**DIRECTIONS**
All that is wanted is how many lines in the records below include the string "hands".

•••••

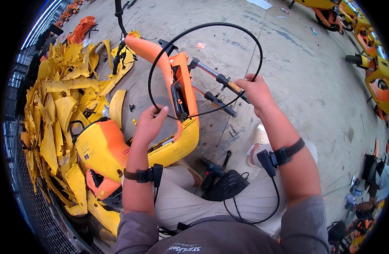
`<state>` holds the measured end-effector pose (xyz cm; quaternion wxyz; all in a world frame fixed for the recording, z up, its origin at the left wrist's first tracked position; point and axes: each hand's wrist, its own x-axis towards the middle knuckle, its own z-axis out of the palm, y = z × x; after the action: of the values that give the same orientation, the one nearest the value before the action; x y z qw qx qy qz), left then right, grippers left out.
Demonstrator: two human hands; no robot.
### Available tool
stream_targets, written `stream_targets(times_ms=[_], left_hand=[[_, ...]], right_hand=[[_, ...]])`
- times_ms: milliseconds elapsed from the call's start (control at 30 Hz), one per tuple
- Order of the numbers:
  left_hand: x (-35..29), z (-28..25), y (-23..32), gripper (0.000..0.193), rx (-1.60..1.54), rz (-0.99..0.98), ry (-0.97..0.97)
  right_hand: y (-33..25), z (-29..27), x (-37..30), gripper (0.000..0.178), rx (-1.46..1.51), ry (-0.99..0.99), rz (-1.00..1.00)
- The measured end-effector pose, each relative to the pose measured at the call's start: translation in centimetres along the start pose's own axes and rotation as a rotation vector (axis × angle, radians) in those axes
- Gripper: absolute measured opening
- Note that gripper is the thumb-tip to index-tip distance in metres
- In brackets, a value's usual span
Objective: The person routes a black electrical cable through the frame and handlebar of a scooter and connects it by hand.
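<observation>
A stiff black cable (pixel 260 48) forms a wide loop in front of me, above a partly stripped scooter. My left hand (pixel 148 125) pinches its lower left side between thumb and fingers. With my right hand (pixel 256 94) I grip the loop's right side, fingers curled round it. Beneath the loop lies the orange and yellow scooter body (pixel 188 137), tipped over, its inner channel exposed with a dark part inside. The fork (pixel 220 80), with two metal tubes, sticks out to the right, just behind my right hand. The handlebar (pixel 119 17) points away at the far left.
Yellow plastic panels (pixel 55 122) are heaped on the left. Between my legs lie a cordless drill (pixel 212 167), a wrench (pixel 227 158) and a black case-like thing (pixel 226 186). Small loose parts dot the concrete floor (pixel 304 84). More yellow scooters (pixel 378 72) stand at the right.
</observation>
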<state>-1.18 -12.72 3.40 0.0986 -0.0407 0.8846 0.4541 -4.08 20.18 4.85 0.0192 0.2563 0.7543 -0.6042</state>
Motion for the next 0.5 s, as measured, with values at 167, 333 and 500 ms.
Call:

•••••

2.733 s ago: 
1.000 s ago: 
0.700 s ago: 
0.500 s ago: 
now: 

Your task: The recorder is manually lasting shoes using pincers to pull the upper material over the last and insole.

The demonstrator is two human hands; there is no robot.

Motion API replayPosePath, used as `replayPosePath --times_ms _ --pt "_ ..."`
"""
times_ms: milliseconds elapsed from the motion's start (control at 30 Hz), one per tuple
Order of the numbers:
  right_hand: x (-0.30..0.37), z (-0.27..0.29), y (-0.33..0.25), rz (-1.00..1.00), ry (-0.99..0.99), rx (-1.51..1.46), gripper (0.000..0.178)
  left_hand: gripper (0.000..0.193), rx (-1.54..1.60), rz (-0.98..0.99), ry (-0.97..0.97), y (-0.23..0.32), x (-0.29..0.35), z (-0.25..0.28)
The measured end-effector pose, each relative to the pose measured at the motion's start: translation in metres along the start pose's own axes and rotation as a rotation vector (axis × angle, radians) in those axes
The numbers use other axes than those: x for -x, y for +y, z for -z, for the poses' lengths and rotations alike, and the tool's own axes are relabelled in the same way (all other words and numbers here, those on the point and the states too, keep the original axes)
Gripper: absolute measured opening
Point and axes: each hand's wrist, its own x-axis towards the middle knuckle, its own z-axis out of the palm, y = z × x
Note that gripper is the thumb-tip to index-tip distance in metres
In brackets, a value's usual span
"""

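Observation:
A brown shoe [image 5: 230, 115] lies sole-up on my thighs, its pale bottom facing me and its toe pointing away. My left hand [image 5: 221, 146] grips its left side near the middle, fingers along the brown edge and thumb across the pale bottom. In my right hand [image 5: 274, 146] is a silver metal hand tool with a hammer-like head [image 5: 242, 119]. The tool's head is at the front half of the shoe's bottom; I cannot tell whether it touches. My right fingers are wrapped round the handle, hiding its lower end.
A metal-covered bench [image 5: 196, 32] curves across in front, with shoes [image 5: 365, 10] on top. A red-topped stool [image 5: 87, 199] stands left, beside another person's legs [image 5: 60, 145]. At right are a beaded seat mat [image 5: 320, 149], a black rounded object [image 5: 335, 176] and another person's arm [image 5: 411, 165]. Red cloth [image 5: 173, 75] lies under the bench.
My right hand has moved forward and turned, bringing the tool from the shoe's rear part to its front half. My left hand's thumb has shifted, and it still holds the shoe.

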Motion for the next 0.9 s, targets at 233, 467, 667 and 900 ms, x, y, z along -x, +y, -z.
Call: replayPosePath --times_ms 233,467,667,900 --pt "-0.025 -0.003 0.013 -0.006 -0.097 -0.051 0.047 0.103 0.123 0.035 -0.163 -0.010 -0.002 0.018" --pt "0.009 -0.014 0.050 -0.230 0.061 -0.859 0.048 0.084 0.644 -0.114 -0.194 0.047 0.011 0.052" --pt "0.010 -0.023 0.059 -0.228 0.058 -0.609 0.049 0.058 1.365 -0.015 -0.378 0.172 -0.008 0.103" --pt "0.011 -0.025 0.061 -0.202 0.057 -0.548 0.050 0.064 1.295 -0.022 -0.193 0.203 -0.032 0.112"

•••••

**ANSWER BOX**
2